Il New England Journal of Medicine: «Fin dal 19mo secolo le misure di salute pubblica sono state mal ricevute dalla popolazione»
Hanno superato quota 900 mila i decessi nel mondo a causa del coronavirus. L’epidemia da Covid-19 si prepara ad accompagnarci nel primo autunno della sua storia sul pianeta. Le perplessità sono ancora tantissime, i problemi si moltiplicano e la riapertura delle scuole pone una serie di questioni da risolvere: come sarà possibile tenere sotto controllo la diffusione dell’epidemia?
Le linee guida dell’Organizzazione Mondiale della Sanità sul contact tracing risalgono all’ultimo maggio e in Italia l’app di tracciamento tecnologico Immuni fa ancora fatica a diventare uno strumento diffuso e apprezzato dalla popolazione. La storia ci racconta, ed è un paper del New England Journal of Medicine a sottolinearlo, che in realtà sono proprio le politiche e i protocolli di contact tracing ad essere complicate e tutt’altro che di agevole applicazione.
«Nel tardo 19mo secolo», spiega l’autorevole pubblicazione medica, «quando la batteriologia era ancora una nuova scienza, un ampio numero di ispettori sanitari venne approntato sia negli Stati Uniti che nel Regno Unito. In quei giorni proprio la Gran Bretagna era riconosciuta come paese leader nella creazione di un sistema di notificazione, isolamento, disinfezione e tracing di casi di malattie infettive».

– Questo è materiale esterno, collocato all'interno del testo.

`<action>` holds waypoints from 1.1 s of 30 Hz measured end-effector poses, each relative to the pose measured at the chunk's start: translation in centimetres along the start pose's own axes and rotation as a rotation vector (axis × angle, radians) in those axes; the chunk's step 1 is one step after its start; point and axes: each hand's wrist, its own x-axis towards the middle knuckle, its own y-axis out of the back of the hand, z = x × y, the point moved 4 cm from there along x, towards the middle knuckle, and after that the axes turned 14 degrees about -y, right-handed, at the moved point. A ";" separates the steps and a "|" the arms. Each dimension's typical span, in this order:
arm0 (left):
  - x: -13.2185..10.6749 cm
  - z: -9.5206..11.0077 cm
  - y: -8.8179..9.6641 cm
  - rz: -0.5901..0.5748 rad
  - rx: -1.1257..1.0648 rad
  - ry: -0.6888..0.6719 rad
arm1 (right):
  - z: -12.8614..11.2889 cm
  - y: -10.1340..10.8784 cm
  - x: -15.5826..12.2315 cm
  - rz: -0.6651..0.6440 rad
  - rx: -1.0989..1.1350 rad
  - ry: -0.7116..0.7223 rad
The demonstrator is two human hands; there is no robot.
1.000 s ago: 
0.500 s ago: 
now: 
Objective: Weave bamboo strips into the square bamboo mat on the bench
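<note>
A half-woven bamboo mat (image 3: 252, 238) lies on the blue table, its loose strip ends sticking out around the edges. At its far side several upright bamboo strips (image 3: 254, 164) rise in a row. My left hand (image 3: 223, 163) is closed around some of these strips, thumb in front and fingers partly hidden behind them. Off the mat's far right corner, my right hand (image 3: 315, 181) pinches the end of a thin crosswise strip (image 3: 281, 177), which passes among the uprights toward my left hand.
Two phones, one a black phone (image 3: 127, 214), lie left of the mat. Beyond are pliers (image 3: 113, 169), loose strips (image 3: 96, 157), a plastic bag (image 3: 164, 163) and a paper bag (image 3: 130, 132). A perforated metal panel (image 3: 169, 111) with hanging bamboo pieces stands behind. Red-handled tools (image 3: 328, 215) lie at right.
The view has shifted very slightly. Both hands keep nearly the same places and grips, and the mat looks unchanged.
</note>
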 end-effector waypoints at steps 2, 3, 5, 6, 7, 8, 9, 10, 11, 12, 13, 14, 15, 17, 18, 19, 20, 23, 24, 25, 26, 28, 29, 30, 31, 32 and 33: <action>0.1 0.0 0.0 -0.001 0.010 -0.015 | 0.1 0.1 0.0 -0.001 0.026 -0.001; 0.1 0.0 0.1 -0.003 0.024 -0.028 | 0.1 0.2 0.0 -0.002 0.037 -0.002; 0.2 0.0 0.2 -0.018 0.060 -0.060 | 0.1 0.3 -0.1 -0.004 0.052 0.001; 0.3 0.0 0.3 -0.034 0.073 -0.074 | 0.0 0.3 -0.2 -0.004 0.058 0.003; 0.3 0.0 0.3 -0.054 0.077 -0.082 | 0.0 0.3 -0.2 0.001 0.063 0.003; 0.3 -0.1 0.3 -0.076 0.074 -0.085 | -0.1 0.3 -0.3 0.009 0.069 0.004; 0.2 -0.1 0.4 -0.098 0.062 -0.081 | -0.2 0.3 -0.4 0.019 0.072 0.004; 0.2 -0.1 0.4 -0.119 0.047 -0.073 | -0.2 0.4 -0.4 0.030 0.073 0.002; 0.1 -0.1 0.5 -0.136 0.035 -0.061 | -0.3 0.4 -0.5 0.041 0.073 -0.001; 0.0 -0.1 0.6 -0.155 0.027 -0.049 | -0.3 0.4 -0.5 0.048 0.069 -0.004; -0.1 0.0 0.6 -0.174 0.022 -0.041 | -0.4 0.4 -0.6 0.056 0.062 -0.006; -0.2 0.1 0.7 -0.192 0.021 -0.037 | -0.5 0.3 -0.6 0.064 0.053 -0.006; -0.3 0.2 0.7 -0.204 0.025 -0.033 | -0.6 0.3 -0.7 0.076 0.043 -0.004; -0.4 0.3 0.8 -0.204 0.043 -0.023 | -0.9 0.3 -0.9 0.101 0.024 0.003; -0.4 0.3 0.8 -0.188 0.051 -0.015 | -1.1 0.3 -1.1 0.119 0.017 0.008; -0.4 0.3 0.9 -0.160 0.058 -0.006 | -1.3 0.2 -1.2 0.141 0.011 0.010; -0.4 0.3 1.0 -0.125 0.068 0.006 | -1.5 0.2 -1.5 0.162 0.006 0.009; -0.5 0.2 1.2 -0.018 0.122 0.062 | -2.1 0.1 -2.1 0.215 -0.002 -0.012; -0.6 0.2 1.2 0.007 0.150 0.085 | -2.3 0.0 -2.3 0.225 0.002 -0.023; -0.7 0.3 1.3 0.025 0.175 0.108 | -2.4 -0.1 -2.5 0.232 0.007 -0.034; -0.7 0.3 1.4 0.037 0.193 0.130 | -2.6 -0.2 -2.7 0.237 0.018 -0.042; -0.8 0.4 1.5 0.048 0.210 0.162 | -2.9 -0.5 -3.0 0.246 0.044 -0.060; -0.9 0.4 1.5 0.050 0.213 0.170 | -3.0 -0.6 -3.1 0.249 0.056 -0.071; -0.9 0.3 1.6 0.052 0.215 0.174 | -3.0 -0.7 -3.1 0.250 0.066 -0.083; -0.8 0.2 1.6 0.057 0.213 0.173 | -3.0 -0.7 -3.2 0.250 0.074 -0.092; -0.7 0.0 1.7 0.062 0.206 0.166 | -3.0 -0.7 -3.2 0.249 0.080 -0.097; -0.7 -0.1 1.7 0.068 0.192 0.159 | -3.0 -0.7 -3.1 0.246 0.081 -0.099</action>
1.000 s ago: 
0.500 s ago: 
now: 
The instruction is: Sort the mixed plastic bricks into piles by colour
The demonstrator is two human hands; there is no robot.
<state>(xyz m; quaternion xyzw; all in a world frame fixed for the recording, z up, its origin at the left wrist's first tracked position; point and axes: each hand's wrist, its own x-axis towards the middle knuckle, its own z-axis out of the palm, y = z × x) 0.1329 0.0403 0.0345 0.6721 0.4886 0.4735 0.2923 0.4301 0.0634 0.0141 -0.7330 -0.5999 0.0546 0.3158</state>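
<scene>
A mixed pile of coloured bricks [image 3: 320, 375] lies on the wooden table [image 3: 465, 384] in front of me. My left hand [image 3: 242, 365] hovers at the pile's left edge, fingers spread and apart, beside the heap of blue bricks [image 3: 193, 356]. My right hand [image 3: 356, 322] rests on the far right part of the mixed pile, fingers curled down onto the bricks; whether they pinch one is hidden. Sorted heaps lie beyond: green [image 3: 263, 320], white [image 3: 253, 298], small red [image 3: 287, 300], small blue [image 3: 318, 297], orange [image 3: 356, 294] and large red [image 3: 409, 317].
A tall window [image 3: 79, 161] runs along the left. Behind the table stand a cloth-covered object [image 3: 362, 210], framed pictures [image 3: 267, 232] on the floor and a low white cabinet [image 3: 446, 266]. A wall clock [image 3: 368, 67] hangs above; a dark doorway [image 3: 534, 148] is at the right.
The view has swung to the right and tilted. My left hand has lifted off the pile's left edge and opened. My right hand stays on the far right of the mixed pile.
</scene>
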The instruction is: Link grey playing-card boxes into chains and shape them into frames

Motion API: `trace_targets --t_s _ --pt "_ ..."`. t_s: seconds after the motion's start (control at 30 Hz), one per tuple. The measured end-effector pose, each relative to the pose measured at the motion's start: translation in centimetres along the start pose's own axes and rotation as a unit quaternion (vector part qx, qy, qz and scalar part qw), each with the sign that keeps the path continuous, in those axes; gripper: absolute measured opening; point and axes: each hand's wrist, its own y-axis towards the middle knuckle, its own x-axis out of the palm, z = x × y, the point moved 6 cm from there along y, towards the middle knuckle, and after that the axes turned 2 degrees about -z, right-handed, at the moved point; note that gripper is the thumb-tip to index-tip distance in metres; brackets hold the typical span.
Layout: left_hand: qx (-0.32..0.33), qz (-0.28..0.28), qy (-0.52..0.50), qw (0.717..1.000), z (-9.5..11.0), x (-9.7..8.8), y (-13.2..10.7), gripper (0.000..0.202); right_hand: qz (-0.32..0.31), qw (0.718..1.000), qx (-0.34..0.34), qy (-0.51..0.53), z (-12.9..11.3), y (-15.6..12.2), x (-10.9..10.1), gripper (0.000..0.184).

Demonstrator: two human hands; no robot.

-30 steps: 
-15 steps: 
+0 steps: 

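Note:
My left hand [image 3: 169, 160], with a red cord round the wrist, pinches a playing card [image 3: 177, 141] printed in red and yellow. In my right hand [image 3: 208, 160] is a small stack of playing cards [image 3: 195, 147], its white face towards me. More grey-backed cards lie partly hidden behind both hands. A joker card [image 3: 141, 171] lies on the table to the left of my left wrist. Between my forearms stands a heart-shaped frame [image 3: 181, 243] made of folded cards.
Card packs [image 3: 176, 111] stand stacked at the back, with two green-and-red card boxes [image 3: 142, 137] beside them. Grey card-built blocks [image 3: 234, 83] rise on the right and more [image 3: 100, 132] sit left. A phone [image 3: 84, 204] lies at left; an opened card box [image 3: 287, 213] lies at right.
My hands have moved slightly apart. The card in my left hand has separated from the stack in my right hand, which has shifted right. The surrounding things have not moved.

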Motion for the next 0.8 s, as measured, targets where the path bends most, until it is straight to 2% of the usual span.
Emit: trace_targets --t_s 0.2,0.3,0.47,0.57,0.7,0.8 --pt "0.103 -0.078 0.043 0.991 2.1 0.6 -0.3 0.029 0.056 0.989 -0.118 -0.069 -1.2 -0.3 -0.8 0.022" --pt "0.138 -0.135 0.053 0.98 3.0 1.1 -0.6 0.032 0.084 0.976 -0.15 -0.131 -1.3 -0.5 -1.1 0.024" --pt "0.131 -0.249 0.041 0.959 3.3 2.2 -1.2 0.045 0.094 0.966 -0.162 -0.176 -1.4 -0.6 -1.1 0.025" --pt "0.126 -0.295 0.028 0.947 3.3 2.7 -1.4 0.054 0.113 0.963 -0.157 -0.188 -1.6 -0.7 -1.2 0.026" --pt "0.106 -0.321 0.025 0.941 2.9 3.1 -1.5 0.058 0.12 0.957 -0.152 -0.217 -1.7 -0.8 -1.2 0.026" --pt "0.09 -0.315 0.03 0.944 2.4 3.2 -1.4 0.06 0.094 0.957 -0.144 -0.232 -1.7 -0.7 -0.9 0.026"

I documenti parlamentari raccontano di come oltre 1400 ispettori sanitari furono sguinzagliati in Inghilterra e nel Galles dopo un restrittivo processo di selezione basato su quattro materie: aspetti legali della salute pubblica; fisica e chimica; statistica di base; pratiche comuni di igiene municipale. Erano gli anni del vaiolo e gli ispettori sanitari erano autorizzati a «vaccinare i casi sospetti con forza autoritativa» sul posto.
A partire dal 1890 in Scozia «poteri autoritativi vennero concessi per lo stabilimento di punti di raduno» destinati a sudditi che fossero venuti in contatto con malattie infettive, specie in alloggi popolari e sovraffollati. «Costoro – spiega il NEJM – venivano lavati, rivestiti e vaccinati se necessario. Ai pazienti veniva offerto alloggio e vitto e anche se gli veniva permesso di continuare a lavorare, dovevano rimanere nei punti di raduno per almeno 14 giorni e venivano liberati solo in caso fossero manifestamente puliti da infezioni». Una caratteristica sorprendentemente attuale mentre si discute della possibilità di abbassare a 7 giorni il periodo di quarantena per il SARS–CoV–2.
Si può anche notare che certe dinamiche che oggi definiremmo «negazioniste» abbiano messo radici in tutte le epoche. «I pubblici ufficiali raccontavano che i contagiati più ostinati venivano minacciati di venir chiusi in casa o accusati di diffusione dell’infezione. Molti contagiati sapevano bene che la persuasione gentile era solo un preludio a misure più drastiche: se la persuasione falliva a convincere i contagiati, il denaro di solito era sufficiente», nel senso che i potenziali contagiati venivano foraggiati per quaranta o cinquanta sterline, a patto che rimanessero in casa. Un ammontare che «ha fatto risparmiare al contribuente centinaia di sterline in cure ospedaliere».
«Questi esempi – conclude il NEJM – mostrano come gli sforzi per persuadere le persone durante la pandemia da Covid-19 abbiano dei limiti. Come d’altronde nella Glasgow del 20mo secolo, le persone privilegiate e ricche avevano più facilità a rimanere in quarantena. Nonostante la prospettiva di costringere persone vulnerabili, che hanno ben poche ragioni per fidarsi del governo, dipenda sempre su quanto si insista sull’interesse pubblico, sembra anche chiaro che le strategie che riconoscono quali siano i costi reali del conformarsi alle misure di salute pubblica – come la quarantena – hanno più probabilità di riuscire».
Insomma, mentre ci si avvia verso l’autunno, il New England Journal of Medicine segnala che sapranno fare la differenza «l’accesso al welfare, l’accesso al cibo e ad altri mezzi di supporto». Non solo: «Recenti esperienze di austerità suggeriscono che anche questo approccio possa risolversi in un “troppo poco, troppo tardi”. Un’altra tacca sul conto dei disinvestimenti in salute e servizi sociali».